▸ Brief: Using the listing below, output only the lines from the one that contains "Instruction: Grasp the" through the one that contains "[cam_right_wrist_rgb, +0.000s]", inclusive, exactly as given and without images.

▸ Data for the task:
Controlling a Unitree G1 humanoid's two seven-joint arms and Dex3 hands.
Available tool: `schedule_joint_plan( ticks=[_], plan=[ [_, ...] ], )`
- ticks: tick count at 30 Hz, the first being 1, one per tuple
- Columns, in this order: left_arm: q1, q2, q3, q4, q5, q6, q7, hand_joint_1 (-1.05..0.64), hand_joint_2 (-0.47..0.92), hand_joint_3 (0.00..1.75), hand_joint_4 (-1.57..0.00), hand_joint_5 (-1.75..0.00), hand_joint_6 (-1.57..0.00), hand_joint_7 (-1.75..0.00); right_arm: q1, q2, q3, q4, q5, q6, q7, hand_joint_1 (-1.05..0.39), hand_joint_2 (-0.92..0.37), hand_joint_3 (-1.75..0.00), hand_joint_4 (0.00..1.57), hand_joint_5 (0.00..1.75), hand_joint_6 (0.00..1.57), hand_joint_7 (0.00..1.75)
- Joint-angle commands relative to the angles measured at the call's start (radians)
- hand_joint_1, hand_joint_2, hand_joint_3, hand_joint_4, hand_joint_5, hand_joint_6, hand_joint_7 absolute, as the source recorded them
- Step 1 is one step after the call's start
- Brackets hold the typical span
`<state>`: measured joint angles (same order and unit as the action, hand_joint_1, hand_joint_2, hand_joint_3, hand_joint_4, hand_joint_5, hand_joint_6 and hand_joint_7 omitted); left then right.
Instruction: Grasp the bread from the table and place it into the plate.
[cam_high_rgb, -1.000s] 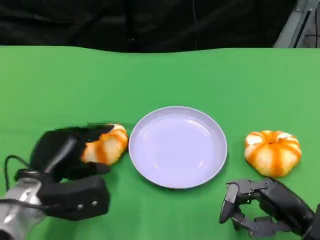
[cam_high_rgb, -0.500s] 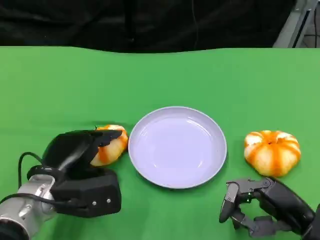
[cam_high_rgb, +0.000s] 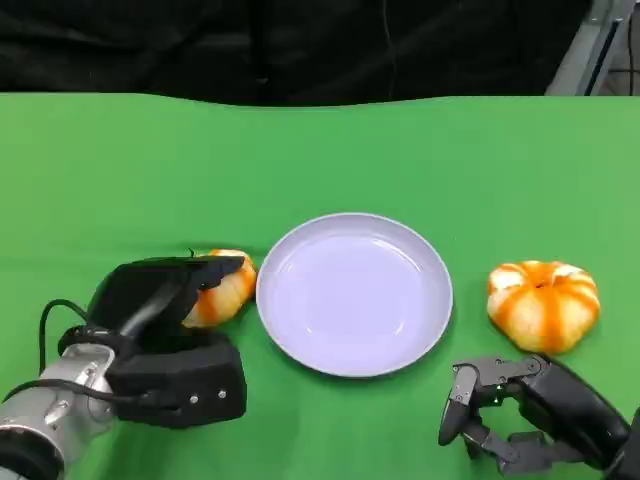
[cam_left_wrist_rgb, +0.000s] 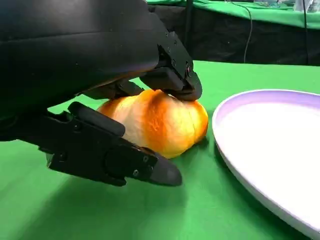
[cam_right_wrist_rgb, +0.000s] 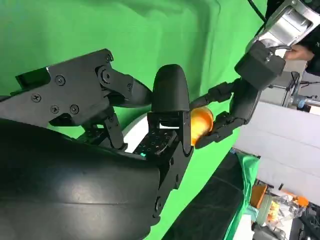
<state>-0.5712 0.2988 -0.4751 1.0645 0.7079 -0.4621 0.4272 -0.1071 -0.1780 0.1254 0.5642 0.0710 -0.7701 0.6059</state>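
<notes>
An orange-and-white bread roll (cam_high_rgb: 226, 285) lies on the green table just left of the lilac plate (cam_high_rgb: 355, 295). My left hand (cam_high_rgb: 160, 305) covers its near side. In the left wrist view the fingers (cam_left_wrist_rgb: 175, 82) press on top of the roll (cam_left_wrist_rgb: 155, 122) and the thumb (cam_left_wrist_rgb: 115, 155) lies along its near side; the roll still rests on the cloth beside the plate (cam_left_wrist_rgb: 270, 145). My right hand (cam_high_rgb: 505, 415) sits low at the front right, fingers apart, holding nothing.
A second, pumpkin-shaped bread (cam_high_rgb: 543, 305) sits right of the plate, just beyond my right hand. The green table (cam_high_rgb: 320, 150) runs back to a black curtain. The right wrist view shows my left hand with the roll (cam_right_wrist_rgb: 201, 120) across the plate.
My left hand and forearm have moved right and forward over the roll, hiding more of it. Roll, plate and right hand have stayed put.
</notes>
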Motion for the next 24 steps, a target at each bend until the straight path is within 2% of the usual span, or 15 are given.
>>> schedule_joint_plan(
  ticks=[1,15,16,17,18,19,20,21,22,24],
  plan=[
    [0.0,0.013,-0.009,0.028,0.004,0.014,-0.003,-0.14,0.9,0.02,-0.58,0.0,-0.54,0.0,0.011,-0.015,-0.006,-0.008,0.004,0.002,-0.005,-0.08,-0.77,-0.75,0.73,1.66,0.81,1.14],
    [-0.006,0.014,-0.012,0.034,0.004,0.04,-0.004,-0.02,0.88,0.0,-0.61,-0.01,-0.57,-0.01,0.014,-0.015,-0.006,-0.015,0.011,0.018,-0.001,-0.08,-0.78,-0.74,0.72,1.67,0.81,1.14],
    [-0.006,0.005,-0.006,0.034,0.002,0.059,0.011,-0.04,0.88,0.0,-0.68,-0.05,-0.65,-0.05,0.014,-0.016,-0.006,-0.016,0.008,0.015,-0.002,-0.08,-0.78,-0.74,0.72,1.67,0.81,1.14],
    [-0.007,-0.002,-0.002,0.036,0.0,0.073,0.023,-0.07,0.88,0.0,-0.71,-0.32,-0.83,-0.1,0.014,-0.016,-0.007,-0.015,0.008,0.012,-0.002,-0.09,-0.78,-0.74,0.72,1.67,0.8,1.14],
    [-0.007,-0.007,0.0,0.036,-0.002,0.083,0.032,-0.09,0.88,0.0,-0.61,-0.73,-0.96,-0.14,0.013,-0.017,-0.007,-0.014,0.008,0.01,-0.002,-0.09,-0.78,-0.74,0.72,1.67,0.8,1.14],
    [-0.007,-0.01,0.001,0.037,-0.003,0.089,0.037,-0.1,0.88,0.0,-0.57,-0.88,-1.0,-0.15,0.013,-0.017,-0.007,-0.014,0.008,0.009,-0.001,-0.09,-0.78,-0.74,0.71,1.67,0.8,1.14],
    [-0.006,-0.011,0.001,0.04,-0.003,0.083,0.048,-0.1,0.88,0.0,-0.55,-0.97,-1.02,-0.16,0.013,-0.017,-0.007,-0.012,0.006,0.007,-0.003,-0.09,-0.78,-0.74,0.71,1.67,0.8,1.14],
    [-0.006,-0.012,0.0,0.043,-0.003,0.078,0.057,-0.1,0.88,0.0,-0.5,-1.17,-1.01,-0.26,0.012,-0.017,-0.007,-0.011,0.004,0.006,-0.004,-0.08,-0.78,-0.74,0.72,1.68,0.8,1.14],
    [-0.006,-0.012,-0.001,0.046,-0.003,0.075,0.064,-0.11,0.87,0.0,-0.45,-1.31,-0.86,-0.6,0.012,-0.017,-0.007,-0.011,0.003,0.005,-0.005,-0.08,-0.78,-0.74,0.72,1.68,0.8,1.14],
    [-0.004,-0.016,0.001,0.051,-0.005,0.07,0.085,-0.11,0.87,0.0,-0.44,-1.42,-0.72,-0.93,0.013,-0.017,-0.007,-0.013,0.004,0.009,-0.004,-0.09,-0.78,-0.74,0.71,1.68,0.8,1.15]
  ],
)
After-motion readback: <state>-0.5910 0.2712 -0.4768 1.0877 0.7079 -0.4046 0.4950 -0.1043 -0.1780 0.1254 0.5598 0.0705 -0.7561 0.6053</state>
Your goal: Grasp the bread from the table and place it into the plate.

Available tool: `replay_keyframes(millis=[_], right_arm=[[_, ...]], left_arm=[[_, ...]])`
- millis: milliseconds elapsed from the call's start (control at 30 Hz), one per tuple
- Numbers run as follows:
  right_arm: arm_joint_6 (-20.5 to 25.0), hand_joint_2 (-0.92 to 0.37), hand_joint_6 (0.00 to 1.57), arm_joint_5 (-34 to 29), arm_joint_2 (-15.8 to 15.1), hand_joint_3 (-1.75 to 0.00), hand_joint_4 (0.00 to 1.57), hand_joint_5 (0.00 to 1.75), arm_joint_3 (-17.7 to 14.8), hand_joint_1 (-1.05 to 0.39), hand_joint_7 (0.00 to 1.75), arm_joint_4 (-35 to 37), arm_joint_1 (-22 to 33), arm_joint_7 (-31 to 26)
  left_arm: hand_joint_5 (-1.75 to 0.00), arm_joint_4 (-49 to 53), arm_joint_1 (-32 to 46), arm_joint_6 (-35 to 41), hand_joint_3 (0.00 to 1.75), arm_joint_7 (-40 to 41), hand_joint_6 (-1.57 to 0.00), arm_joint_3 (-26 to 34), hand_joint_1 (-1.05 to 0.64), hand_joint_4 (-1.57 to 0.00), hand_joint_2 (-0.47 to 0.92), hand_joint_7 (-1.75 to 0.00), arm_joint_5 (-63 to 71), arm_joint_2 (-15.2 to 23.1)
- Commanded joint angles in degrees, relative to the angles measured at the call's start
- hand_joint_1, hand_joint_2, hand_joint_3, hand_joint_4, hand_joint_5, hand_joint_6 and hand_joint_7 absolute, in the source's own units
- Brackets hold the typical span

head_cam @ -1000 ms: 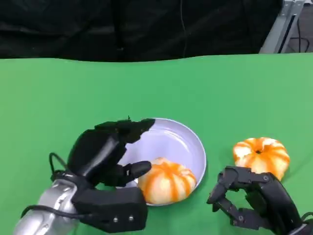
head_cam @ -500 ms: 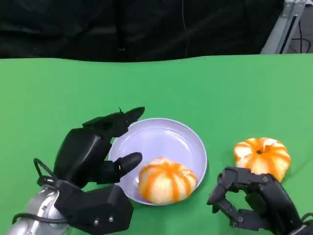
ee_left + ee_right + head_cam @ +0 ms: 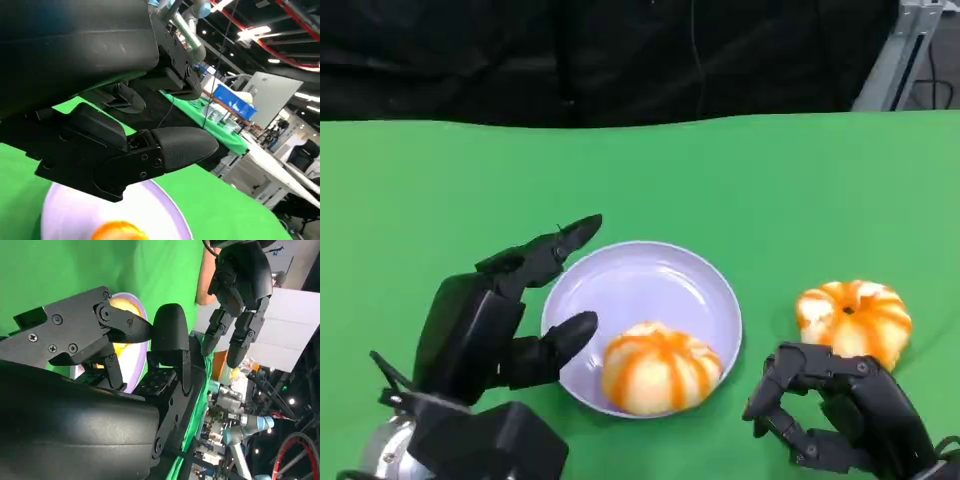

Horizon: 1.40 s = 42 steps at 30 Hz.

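Note:
A round orange-and-white striped bread [image 3: 660, 368] lies in the lavender plate [image 3: 650, 275], at its near side. A second bread like it [image 3: 853, 318] sits on the green table to the right of the plate. My left hand [image 3: 500, 320] hovers at the plate's left rim with its fingers spread and nothing in them. In the left wrist view the fingers [image 3: 180, 145] stand above the plate [image 3: 155, 210], and an edge of the bread [image 3: 117, 231] shows. My right hand [image 3: 840, 410] rests near the table's front edge, just in front of the second bread, fingers bent and holding nothing.
The green table [image 3: 720, 170] runs back to a black curtain. A metal frame [image 3: 900, 50] stands at the back right. In the right wrist view the plate [image 3: 135, 357] and my left hand [image 3: 240, 285] appear beyond my right hand's fingers.
My left hand has drawn back to the left, away from the bread in the plate, and its fingers have spread. The bread stays in the plate. The right hand has not moved.

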Motion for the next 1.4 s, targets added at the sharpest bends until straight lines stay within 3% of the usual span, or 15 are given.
replay_keyframes(millis=[33, 167, 300, 1167, 1267, 1400], right_arm=[[0.1, -0.73, 0.79, 1.2, -0.9, -0.74, 0.72, 1.57, -0.3, -0.09, 1.21, -0.6, 0.2, 0.5], [0.1, -0.73, 0.78, 1.3, -0.9, -0.75, 0.72, 1.58, -0.3, -0.09, 1.22, -0.5, 0.2, 0.6], [0.0, -0.74, 0.78, 1.3, -0.9, -0.75, 0.72, 1.58, -0.4, -0.09, 1.23, -0.5, 0.2, 0.7], [-0.1, -0.77, 0.78, 1.2, -1.1, -0.69, 0.72, 1.58, -0.5, -0.09, 1.23, -0.5, 0.3, 0.7], [0.0, -0.78, 0.76, 1.7, -1.7, -0.69, 0.71, 1.58, -0.9, -0.10, 1.23, -0.6, 0.1, 1.0], [0.1, -0.78, 0.76, 1.9, -1.8, -0.69, 0.70, 1.59, -1.0, -0.10, 1.24, -0.6, 0.1, 1.2]], left_arm=[[-0.04, -3.5, 3.8, -2.1, 0.81, -2.6, -0.57, 1.8, -0.80, -0.63, 0.92, -0.03, -5.5, -0.2], [-0.03, -3.9, 4.1, -2.1, 0.80, -3.7, -0.57, 2.4, -0.80, -0.64, 0.92, -0.02, -5.7, -0.6], [-0.03, -2.5, 7.4, -7.3, 0.69, -8.8, -0.58, 4.5, -0.71, -0.65, 0.92, -0.02, -17.6, -0.8], [-0.01, -3.8, 9.8, -8.4, 0.63, -17.5, -0.57, 8.0, -0.68, -0.63, 0.92, 0.00, -23.5, -4.2], [-0.05, -8.5, 16.0, -5.7, 0.48, -20.5, -0.61, 6.3, -0.61, -0.72, 0.92, -0.02, -37.0, -9.1], [-0.06, -10.1, 17.2, -4.2, 0.44, -22.6, -0.62, 6.9, -0.59, -0.75, 0.92, -0.02, -39.5, -10.4]])
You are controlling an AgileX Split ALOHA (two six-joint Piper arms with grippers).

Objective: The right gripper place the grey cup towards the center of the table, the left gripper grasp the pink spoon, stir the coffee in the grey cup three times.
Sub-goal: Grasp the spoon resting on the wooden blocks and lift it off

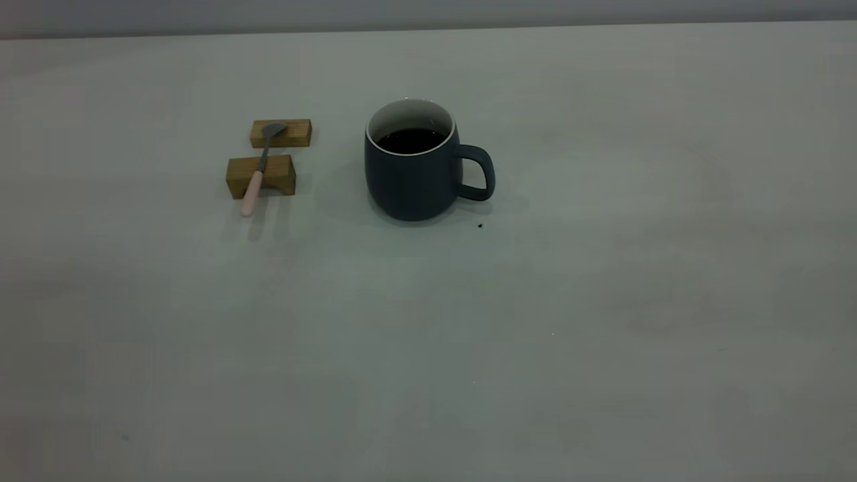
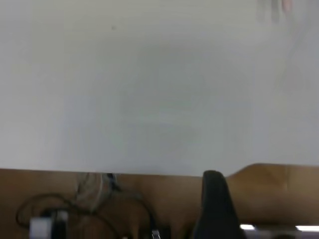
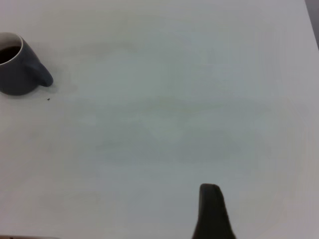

▸ Written response:
Instruction: Grasp the bread from the table and place it into the plate.
[cam_high_rgb, -1.000s] 
[cam_high_rgb, -0.500s] 
[cam_high_rgb, +0.000s] 
[cam_left_wrist_rgb, +0.000s] 
[cam_right_wrist_rgb, +0.000s] 

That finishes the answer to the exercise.